We translate this principle into a concrete policy design guideline: for mature clusters characterized by specialization, regulations should emphasize their “signal” function, such as implementing regional green brand certifications. For clusters at low levels of diversification, policy should prioritize reducing coordination costs, for instance by providing technical diagnostics and establishing shared pollution control platforms, while also engaging with the community to mitigate uncertainty.
Comments 7:The limitations section is too brief. It should be expanded to discuss other potential confounders not controlled for, such as general urban population density (which correlates with both agglomeration and health outcomes) or other major local industrial pollutants unrelated to furniture. Also, the cross-sectional nature of the data severely limits the ability to infer long-term effects or rule out reverse causality (healthier people moving to areas with specific industries). This fundamental limitation deserves greater emphasis.
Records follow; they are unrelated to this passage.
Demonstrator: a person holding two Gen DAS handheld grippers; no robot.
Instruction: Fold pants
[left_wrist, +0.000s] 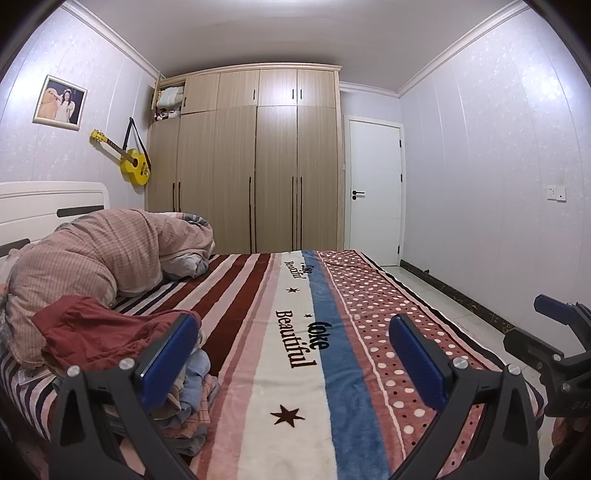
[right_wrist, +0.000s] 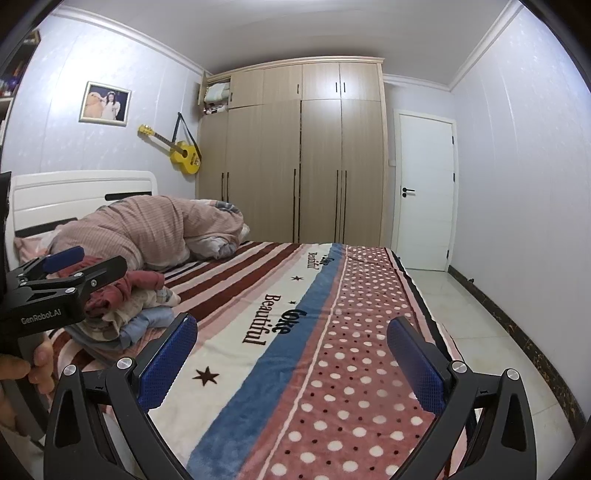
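Note:
A heap of crumpled clothes (left_wrist: 192, 384) lies on the left part of the bed, with a dark red garment (left_wrist: 92, 328) on top; I cannot tell which pieces are pants. My left gripper (left_wrist: 295, 354) is open over the striped blanket (left_wrist: 295, 406), its left finger just beside the heap and nothing between the pads. In the right wrist view the heap (right_wrist: 136, 310) sits left of my right gripper (right_wrist: 293, 360), which is open and holds nothing above the blanket (right_wrist: 258, 398). The left gripper (right_wrist: 88, 266) shows there at the far left, held by a hand (right_wrist: 37, 365).
A bundled pink striped quilt (left_wrist: 110, 251) lies by the white headboard (left_wrist: 55, 203). Behind the bed stand a wooden wardrobe (left_wrist: 255, 166) and a white door (left_wrist: 373, 192). A yellow guitar (left_wrist: 133, 166) hangs on the wall. Tiled floor (right_wrist: 480, 332) runs along the bed's right side.

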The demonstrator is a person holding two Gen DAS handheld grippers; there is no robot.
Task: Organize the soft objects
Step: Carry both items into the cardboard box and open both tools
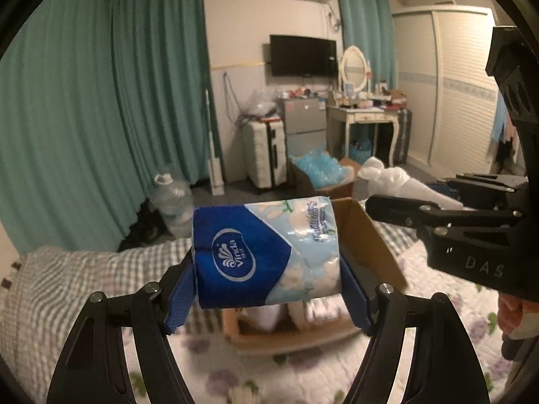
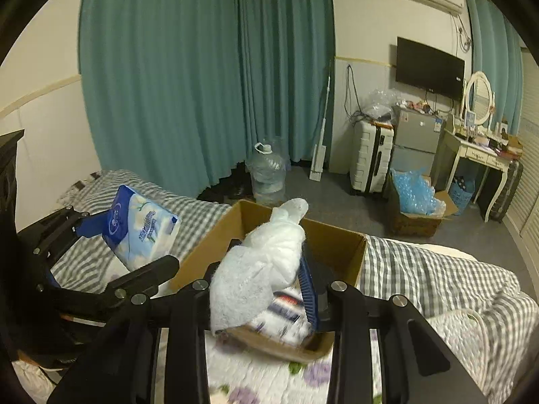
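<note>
Left gripper (image 1: 267, 281) clamped on a Vinda tissue pack (image 1: 262, 252), held up over the open cardboard box (image 1: 367, 235) on the bed (image 1: 303, 377). Right gripper (image 2: 257, 291) pinching a white plastic-wrapped bundle (image 2: 266, 262), likewise above the box.

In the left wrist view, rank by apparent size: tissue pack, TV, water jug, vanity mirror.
1. tissue pack, inflated by being closest to the camera.
2. TV.
3. water jug, close to the TV; unsure.
4. vanity mirror.
</note>
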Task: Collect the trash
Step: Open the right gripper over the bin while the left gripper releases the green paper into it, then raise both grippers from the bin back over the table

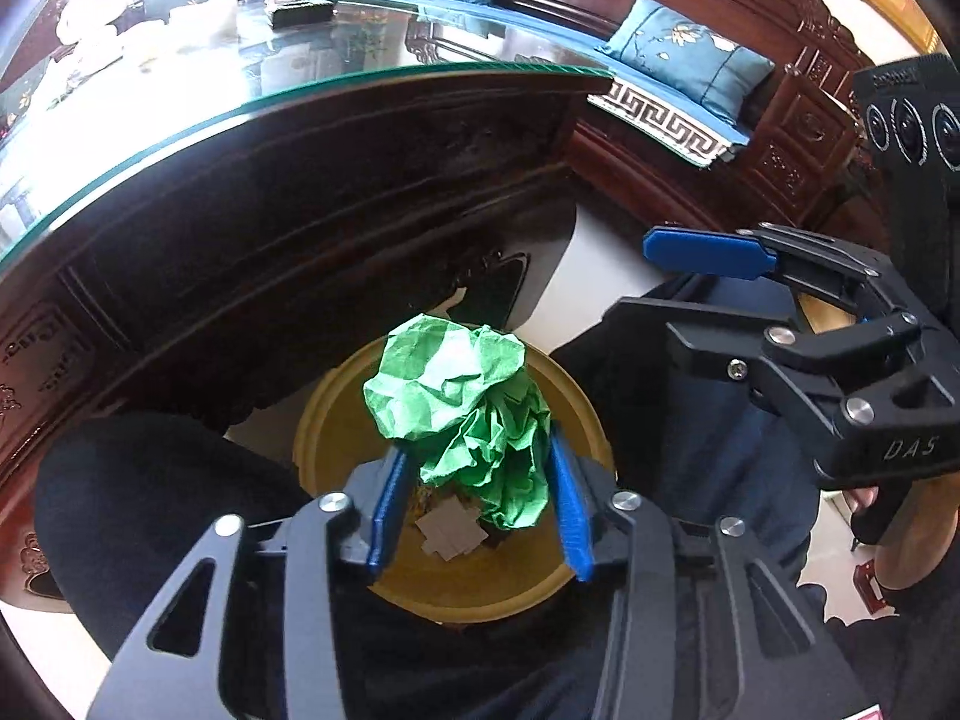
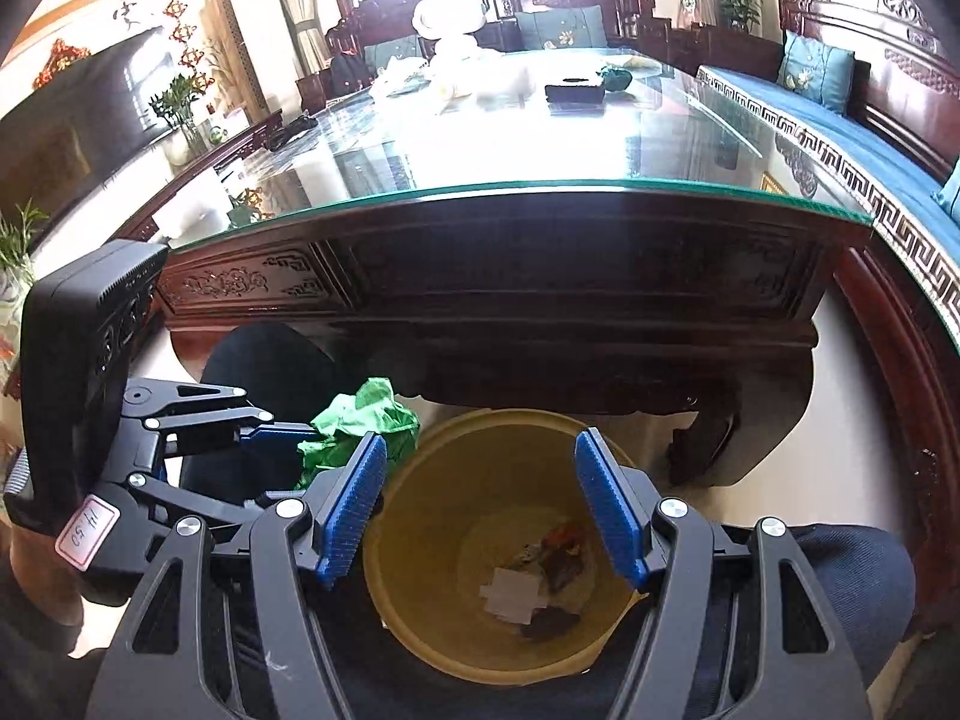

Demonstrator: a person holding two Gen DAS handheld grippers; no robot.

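Paper (image 1: 462, 414), green and crumpled, sits between your left gripper (image 1: 477, 513) pads, directly over the yellow bin (image 1: 480, 591); whether the half-spread pads press it, you cannot tell. Your right gripper (image 2: 486, 510) hangs wide apart and empty above the bin. Scraps (image 2: 540, 582) lie at its bottom. Beyond stands the glass-topped table (image 2: 540, 276).
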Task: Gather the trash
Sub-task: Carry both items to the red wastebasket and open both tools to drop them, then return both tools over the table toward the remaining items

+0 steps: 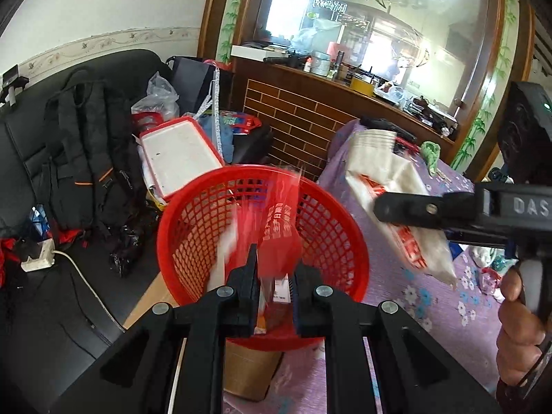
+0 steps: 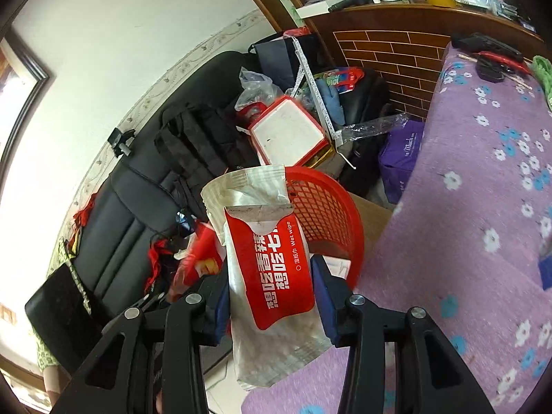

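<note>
**Wet-wipe pack held beside the red basket**

Your right gripper pinched a wet-wipe pack near the red basket, which sat at the edge of the purple flowered tablecloth. Your left gripper reads as pressed together, with a blurred red wrapper at its tips over the basket. A black sofa piled with a backpack stood along the white wall behind.
</note>
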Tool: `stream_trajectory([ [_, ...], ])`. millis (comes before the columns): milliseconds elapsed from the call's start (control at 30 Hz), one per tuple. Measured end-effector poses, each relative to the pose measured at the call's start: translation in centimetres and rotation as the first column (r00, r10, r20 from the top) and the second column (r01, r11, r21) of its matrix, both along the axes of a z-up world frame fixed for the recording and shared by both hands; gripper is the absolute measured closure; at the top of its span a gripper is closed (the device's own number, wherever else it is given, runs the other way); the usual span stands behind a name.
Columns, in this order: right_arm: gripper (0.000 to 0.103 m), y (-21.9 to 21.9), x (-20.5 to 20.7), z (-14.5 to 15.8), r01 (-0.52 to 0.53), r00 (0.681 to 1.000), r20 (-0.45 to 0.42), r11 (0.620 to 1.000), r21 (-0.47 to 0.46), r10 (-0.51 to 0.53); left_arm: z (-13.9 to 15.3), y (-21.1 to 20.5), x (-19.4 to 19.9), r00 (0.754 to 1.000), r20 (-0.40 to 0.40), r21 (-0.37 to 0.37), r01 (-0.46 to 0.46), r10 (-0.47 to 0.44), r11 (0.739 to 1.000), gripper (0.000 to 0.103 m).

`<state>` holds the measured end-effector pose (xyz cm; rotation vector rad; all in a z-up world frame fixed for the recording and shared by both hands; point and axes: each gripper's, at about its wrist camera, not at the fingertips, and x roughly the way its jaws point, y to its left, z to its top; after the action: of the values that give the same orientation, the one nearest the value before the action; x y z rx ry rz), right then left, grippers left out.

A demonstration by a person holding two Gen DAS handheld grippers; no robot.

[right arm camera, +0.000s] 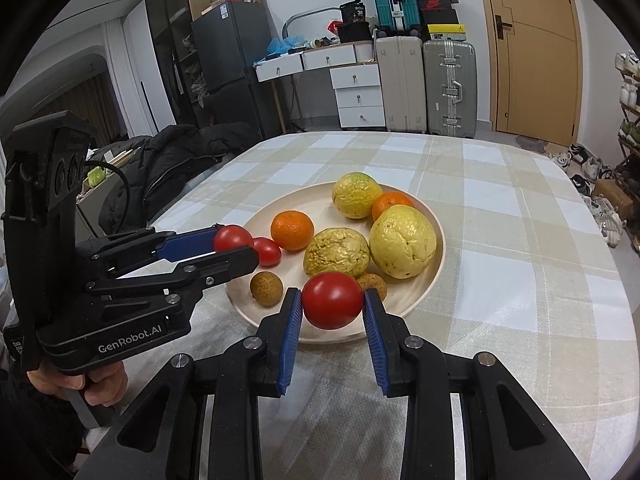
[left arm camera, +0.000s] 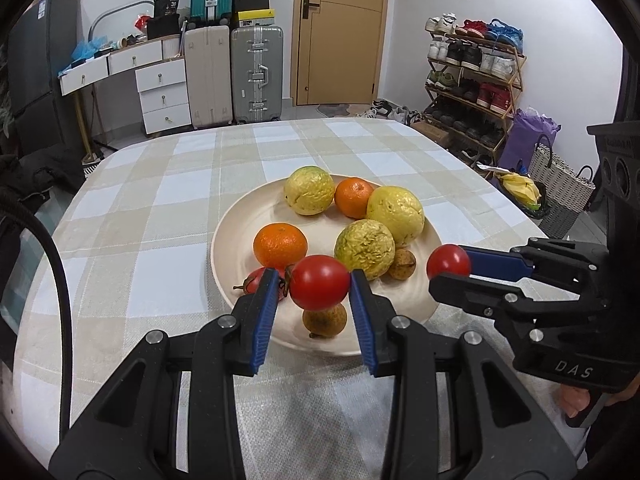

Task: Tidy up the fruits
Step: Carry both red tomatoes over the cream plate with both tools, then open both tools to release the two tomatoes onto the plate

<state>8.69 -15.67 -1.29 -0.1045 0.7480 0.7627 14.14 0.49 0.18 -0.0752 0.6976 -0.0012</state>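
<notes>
A cream plate (left arm camera: 240, 236) (right arm camera: 434, 256) on the checked tablecloth holds three wrinkled yellow-green fruits (left arm camera: 365, 249), two oranges (left arm camera: 280, 245), two small brown fruits (left arm camera: 324, 320) and a small red tomato (right arm camera: 267, 251). My left gripper (left arm camera: 315, 285) is shut on a red tomato (left arm camera: 319, 281) above the plate's near edge; it also shows in the right wrist view (right arm camera: 234, 246). My right gripper (right arm camera: 333, 300) is shut on another red tomato (right arm camera: 333, 300) over the plate's near right side, and shows in the left wrist view (left arm camera: 448, 268).
The table (left arm camera: 168, 184) is covered by a beige and white checked cloth. A black jacket (right arm camera: 172, 160) lies at the table's left side. Suitcases (left arm camera: 236, 76), drawers, a door and a shoe rack (left arm camera: 472, 80) stand beyond the table.
</notes>
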Motion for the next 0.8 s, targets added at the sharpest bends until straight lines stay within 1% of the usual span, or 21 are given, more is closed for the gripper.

Response 7: We sincerely appreciate your valuable and critical comments on the “Study Limitations” section. Your feedback prompted us to reflect more carefully and thoroughly on the boundaries of our research. We fully agree that a detailed examination of these limitations not only demonstrates academic rigor but also provides clearer guidance for future studies. Following your suggestions, we have revised and expanded the original 5.2 Study Limitations section to offer more specific content and deeper analysis. The revised text is as follows:
This study has several limitations. The health assessment data are based on respondents' self-reported evaluations, including the five-point physical health scale and the K-6 psychological distress scale from the CLDS, which may introduce social desirability and recall biases. Individuals often avoid extremely negative ratings such as "very unhealthy," and retrospective evaluations of chronic conditions may be distorted by memory errors. These systematic measurement biases may weaken the observed association between industrial agglomeration and health outcomes. Nonetheless, the validated survey instruments used have shown strong reliability in previous studies, and the robustness tests in this research incorporate more objective health indicators that produce consistent results. Second, the cross-sectional data structure constrains the ability to fully resolve endogeneity. Although terrain ruggedness is used as an instrumental variable to mitigate selection bias and the K-P F-statistics indicate the absence of weak instruments, unobserved time-varying confounders may still affect estimate consistency. Cross-sectional data cannot capture the long-term dynamic effects of industrial agglomeration policies or environmental regulation. Future research should combine panel tracking data to build a more robust causal chain linking industrial agglomeration and residents’ health. Second, although the models control for a range of variables, omitted variable bias may still exist. Some macro-level factors that affect both furniture industry agglomeration and residents’ health are not fully accounted for. In addition, the study focuses mainly on pollution from the furniture industry, but pollutants from heavy chemical, energy, and other non-furniture sectors also pose significant health risks. If the spatial distribution of these non-furniture pollution sources is correlated with furniture enterprise agglomeration, our estimates may be confounded.
Round 2
Reviewer 1 Report
Comments and Suggestions for AuthorsAfter reviewing the authors' responses and making the necessary changes and additions, I can recommend the article for publication. However, a question arises: Would similar results be obtained if the analysis were performed not for a single sector, but for several or even a dozen sectors? This is the most important task for future research: How does industrial development affect the health of urban residents?
Reviewer 3 Report
Comments and Suggestions for AuthorsAccept in present form.